• THE PROBLEM: Produce word for word the lines of the data below running from the one that has "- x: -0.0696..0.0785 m" to the one that has "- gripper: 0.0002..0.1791", inclusive, and no others.

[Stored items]

'''

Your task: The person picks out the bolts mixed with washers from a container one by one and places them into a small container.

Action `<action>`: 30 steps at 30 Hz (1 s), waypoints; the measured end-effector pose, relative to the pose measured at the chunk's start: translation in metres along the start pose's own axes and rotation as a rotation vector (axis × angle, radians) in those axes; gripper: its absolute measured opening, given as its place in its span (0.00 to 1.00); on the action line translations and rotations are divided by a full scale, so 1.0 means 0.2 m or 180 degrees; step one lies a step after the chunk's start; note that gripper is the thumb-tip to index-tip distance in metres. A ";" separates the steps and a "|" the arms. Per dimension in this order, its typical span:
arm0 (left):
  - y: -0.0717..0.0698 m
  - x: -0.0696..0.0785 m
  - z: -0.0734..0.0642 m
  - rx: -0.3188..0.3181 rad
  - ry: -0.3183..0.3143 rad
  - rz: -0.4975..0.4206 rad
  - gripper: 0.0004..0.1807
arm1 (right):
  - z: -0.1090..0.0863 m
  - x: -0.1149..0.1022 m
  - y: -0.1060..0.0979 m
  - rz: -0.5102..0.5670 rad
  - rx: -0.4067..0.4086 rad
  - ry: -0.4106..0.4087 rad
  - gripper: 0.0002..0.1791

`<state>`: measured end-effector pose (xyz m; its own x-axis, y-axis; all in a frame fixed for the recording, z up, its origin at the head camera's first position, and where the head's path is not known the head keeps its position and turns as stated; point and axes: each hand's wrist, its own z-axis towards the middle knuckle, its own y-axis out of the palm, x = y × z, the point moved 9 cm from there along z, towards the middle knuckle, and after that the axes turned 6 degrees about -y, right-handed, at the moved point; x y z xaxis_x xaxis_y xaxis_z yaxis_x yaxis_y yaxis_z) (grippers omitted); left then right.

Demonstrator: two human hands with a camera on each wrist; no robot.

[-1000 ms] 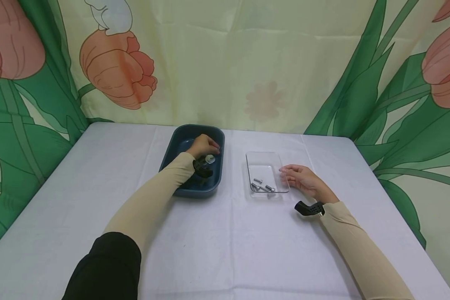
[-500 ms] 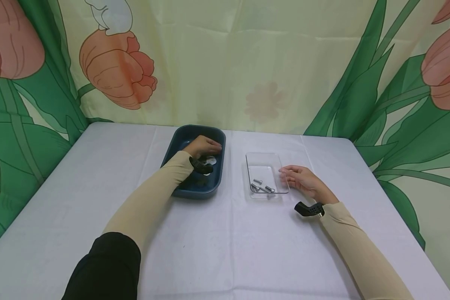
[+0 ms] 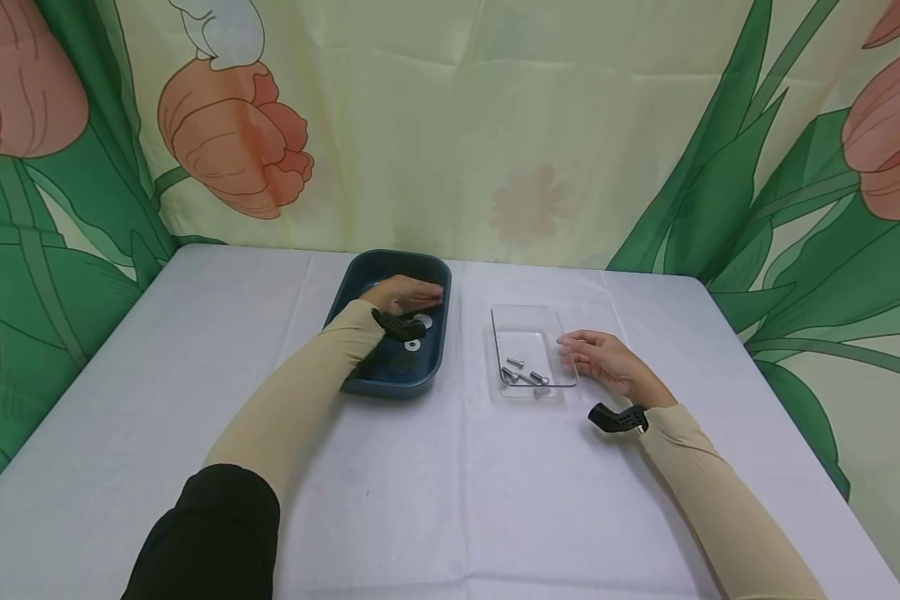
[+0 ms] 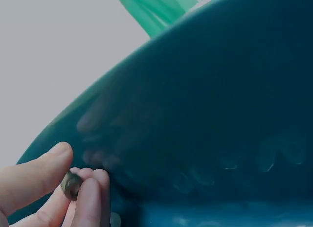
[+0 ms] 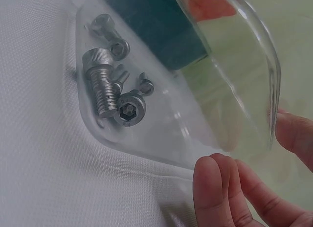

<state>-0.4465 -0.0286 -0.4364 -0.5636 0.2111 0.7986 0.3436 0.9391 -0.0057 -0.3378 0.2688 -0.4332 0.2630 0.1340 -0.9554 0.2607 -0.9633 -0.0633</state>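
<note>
My left hand (image 3: 403, 294) is inside the dark blue tray (image 3: 392, 388), near its right wall. In the left wrist view it pinches a small, dull metal piece (image 4: 72, 185) with a round outline; its exact kind is unclear. Below that hand in the head view, a washer (image 3: 412, 345) and another pale round piece (image 3: 423, 320) lie on the tray floor, partly hidden by the wrist camera. My right hand (image 3: 607, 360) grips the right side of a clear plastic box (image 3: 534, 308). Several socket-head bolts (image 5: 101, 82) of different sizes lie in the box's near part.
Both containers stand on a white-clothed table (image 3: 390, 500), with a gap between them. A black wrist camera (image 3: 618, 417) sits by the right hand. Behind the table hangs a cream curtain (image 3: 450, 150) printed with tulips.
My left hand has shifted slightly left and nearer within the tray, its fingers closer to the right wall, uncovering the washer. The right hand, the clear box and the bolts stay put.
</note>
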 end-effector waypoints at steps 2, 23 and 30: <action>0.00 0.01 -0.01 -0.0014 0.0006 -0.0105 0.18 | 0.00 0.00 0.00 0.0003 -0.0001 0.0006 0.07; 0.01 0.01 -0.05 -0.0176 -0.0193 -0.0655 0.21 | 0.01 0.01 0.00 0.0014 0.0014 -0.0006 0.09; 0.02 0.09 -0.10 -0.0008 0.0256 0.0005 0.17 | 0.01 0.01 -0.01 0.0047 -0.0003 -0.0017 0.06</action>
<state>-0.4403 -0.0270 -0.4110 -0.5009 0.1900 0.8444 0.3464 0.9381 -0.0056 -0.3394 0.2696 -0.4351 0.2619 0.1184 -0.9578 0.2578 -0.9650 -0.0488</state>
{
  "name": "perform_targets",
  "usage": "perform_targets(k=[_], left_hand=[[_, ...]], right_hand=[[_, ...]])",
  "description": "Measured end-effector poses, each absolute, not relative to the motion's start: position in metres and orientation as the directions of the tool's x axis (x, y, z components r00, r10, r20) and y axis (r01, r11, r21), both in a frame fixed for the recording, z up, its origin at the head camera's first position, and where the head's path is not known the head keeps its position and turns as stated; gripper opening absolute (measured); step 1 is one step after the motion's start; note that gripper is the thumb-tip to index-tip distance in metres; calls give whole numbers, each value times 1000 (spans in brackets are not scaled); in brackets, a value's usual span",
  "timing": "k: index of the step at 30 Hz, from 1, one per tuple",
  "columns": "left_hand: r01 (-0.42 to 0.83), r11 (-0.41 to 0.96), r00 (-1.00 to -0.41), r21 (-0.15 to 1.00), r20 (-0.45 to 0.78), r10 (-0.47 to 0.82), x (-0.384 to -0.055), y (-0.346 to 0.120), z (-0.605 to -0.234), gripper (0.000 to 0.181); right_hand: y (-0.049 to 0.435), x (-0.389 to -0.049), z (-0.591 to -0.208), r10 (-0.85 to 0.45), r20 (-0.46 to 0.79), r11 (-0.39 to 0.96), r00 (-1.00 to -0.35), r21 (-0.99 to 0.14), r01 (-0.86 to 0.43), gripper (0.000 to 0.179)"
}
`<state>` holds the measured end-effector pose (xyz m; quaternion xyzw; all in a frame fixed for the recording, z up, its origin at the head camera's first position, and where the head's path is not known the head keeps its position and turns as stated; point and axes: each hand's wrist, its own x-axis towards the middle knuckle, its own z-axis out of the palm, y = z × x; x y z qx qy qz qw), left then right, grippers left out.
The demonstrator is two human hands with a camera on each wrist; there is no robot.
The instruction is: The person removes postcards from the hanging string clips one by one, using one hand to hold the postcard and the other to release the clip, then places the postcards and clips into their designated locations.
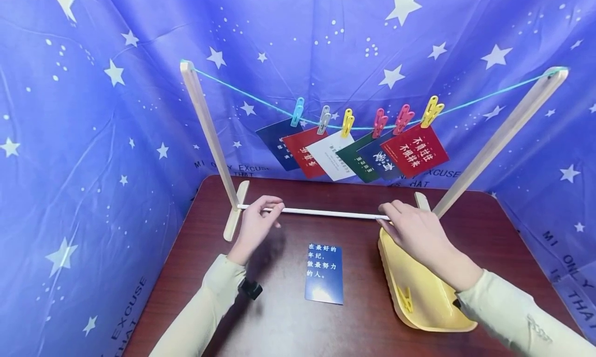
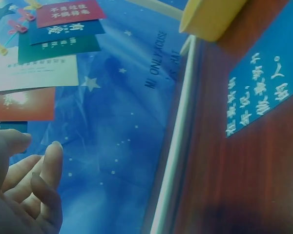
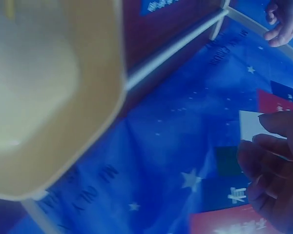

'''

• OUTPUT FOR THIS EXERCISE:
  - x: -0.0696..0.0785 m
  - z: -0.0734..0.0642 m
  - rx: -0.3188..0.3181 rad
  - ry: -0.3183..0.3143 rad
  - rz: -0.4975..0.4206 rad
  - gripper: 0.0004..0.1807
arm1 (right):
  - z: -0.1090..0.0863 m
  - x: -0.1149..0.1022 m
  - y: -0.1060..0.0979 m
  - rz: -0.5102..0.5670 rad
  - rx: -0.4067..0.4086 rad
  - ry: -0.4106..0.4087 rad
  - gripper: 0.0002..0.1791

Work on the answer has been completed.